EXERCISE AIM :: Within the records below, filter for lines carrying the word "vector" and copy them.

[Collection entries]

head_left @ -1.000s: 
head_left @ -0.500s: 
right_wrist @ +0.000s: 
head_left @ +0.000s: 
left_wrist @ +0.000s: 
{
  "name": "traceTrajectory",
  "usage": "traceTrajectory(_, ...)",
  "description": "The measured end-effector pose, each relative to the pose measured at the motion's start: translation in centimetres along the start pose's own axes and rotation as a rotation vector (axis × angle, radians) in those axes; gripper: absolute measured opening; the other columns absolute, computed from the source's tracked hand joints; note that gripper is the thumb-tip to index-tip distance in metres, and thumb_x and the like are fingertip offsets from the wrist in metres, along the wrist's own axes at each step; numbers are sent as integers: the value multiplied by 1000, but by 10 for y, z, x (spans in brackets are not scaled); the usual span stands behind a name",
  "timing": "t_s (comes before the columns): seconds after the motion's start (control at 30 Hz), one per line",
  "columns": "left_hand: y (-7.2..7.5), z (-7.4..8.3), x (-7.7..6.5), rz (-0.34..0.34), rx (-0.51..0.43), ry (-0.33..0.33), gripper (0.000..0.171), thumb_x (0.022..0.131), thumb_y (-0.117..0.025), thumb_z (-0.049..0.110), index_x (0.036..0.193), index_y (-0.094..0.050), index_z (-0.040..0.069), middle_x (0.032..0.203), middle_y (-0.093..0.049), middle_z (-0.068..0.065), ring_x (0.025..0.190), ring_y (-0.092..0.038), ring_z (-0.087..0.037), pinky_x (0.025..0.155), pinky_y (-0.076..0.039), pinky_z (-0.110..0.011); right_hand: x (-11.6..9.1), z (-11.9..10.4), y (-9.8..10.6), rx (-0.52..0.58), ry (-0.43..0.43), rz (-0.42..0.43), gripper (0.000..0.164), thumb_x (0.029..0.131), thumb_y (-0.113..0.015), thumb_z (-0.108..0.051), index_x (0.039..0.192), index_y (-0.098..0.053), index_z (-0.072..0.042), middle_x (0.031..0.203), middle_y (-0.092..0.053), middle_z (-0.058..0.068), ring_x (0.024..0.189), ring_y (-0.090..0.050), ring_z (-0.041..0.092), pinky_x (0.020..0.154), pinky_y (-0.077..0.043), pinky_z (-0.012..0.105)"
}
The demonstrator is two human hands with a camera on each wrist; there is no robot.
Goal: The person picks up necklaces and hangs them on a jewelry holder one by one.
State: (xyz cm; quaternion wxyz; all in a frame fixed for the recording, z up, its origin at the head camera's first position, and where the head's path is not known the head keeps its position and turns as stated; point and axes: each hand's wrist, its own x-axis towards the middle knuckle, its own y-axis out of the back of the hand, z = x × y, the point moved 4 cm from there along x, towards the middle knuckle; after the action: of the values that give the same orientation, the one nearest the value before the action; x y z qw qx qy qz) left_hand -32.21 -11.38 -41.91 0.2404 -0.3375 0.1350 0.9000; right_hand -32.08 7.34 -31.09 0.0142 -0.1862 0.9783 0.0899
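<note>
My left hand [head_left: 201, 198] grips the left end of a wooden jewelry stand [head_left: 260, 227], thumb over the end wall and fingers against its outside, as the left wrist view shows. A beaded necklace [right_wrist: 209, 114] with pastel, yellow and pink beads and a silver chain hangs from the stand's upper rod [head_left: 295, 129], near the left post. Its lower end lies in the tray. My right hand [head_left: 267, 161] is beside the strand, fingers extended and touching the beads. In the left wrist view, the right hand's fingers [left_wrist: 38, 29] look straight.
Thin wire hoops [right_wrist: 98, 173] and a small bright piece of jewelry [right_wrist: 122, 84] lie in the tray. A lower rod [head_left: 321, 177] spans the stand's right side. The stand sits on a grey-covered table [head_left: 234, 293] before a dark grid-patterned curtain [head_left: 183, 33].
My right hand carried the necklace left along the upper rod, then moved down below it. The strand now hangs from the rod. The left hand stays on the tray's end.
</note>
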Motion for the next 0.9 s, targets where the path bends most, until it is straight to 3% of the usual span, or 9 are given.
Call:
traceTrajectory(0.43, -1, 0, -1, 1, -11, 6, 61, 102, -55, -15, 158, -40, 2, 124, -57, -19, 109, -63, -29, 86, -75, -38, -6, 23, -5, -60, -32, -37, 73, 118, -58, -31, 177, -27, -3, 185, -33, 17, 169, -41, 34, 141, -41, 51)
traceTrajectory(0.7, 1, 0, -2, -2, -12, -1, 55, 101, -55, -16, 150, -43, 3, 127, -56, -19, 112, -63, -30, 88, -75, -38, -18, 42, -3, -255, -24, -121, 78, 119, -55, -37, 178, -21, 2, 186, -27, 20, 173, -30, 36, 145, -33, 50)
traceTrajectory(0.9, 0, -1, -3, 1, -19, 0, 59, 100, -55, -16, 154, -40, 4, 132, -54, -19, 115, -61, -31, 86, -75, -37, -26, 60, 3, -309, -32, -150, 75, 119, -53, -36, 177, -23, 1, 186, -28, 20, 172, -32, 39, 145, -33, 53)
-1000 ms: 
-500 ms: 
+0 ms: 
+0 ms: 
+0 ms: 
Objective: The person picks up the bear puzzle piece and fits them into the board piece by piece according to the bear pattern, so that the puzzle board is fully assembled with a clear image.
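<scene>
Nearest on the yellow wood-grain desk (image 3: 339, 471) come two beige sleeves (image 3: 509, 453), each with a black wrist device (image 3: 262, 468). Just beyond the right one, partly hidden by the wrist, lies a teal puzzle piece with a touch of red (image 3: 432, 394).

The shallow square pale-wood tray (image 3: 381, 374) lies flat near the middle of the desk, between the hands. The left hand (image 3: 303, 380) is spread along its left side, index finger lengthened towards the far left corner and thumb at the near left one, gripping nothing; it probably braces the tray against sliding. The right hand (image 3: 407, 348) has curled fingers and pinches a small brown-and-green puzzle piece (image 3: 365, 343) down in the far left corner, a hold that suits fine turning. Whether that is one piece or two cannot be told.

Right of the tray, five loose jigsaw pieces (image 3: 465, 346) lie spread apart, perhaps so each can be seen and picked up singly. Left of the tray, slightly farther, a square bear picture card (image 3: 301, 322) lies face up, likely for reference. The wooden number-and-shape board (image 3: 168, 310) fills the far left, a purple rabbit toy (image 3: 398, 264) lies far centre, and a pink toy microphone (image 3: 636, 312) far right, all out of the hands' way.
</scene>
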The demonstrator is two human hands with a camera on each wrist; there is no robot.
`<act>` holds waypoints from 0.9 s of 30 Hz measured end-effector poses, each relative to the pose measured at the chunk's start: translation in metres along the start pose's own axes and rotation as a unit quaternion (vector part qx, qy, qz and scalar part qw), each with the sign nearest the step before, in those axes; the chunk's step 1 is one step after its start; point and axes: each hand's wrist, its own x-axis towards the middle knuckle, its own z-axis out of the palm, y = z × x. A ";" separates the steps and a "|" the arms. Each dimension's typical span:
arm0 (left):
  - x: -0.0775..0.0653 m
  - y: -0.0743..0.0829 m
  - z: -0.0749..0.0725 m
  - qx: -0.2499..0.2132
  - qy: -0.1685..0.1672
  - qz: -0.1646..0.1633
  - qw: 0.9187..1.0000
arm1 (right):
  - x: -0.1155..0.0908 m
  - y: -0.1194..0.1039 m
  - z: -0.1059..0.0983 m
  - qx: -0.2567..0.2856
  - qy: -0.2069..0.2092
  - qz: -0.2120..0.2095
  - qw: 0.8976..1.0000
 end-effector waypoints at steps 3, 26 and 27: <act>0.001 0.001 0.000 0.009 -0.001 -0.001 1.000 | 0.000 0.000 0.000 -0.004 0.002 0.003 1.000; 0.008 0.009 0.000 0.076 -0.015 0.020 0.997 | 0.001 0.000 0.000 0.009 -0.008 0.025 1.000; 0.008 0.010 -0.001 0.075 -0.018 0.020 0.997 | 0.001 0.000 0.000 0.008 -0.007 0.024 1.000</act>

ANSWER TO THE PROBLEM ::
  "description": "The measured end-effector pose, each relative to the pose measured at the motion's start: translation in centimetres along the start pose's own axes and rotation as a rotation vector (axis × angle, radians) in those axes; gripper: absolute measured opening; the other columns absolute, computed from the source's tracked hand joints; note that gripper is the thumb-tip to index-tip distance in metres, and thumb_x and the like are fingertip offsets from the wrist in metres, along the wrist's own axes at each step; numbers are sent as integers: the value multiplied by 1000, but by 10 for y, z, x (spans in brackets are not scaled); the usual span stands behind a name",
`<act>` holds waypoints from 0.9 s of 30 Hz measured end-effector poses, each relative to the pose measured at the chunk's start: translation in metres along the start pose's own axes and rotation as a unit quaternion (vector part qx, qy, qz and scalar part qw), each with the sign nearest the step before, in those axes; the chunk's step 1 is one step after its start; point and axes: each hand's wrist, its own x-axis towards the middle knuckle, its own z-axis out of the palm, y = z × x. A ";" separates the steps and a "|" the arms. Each dimension's typical span:

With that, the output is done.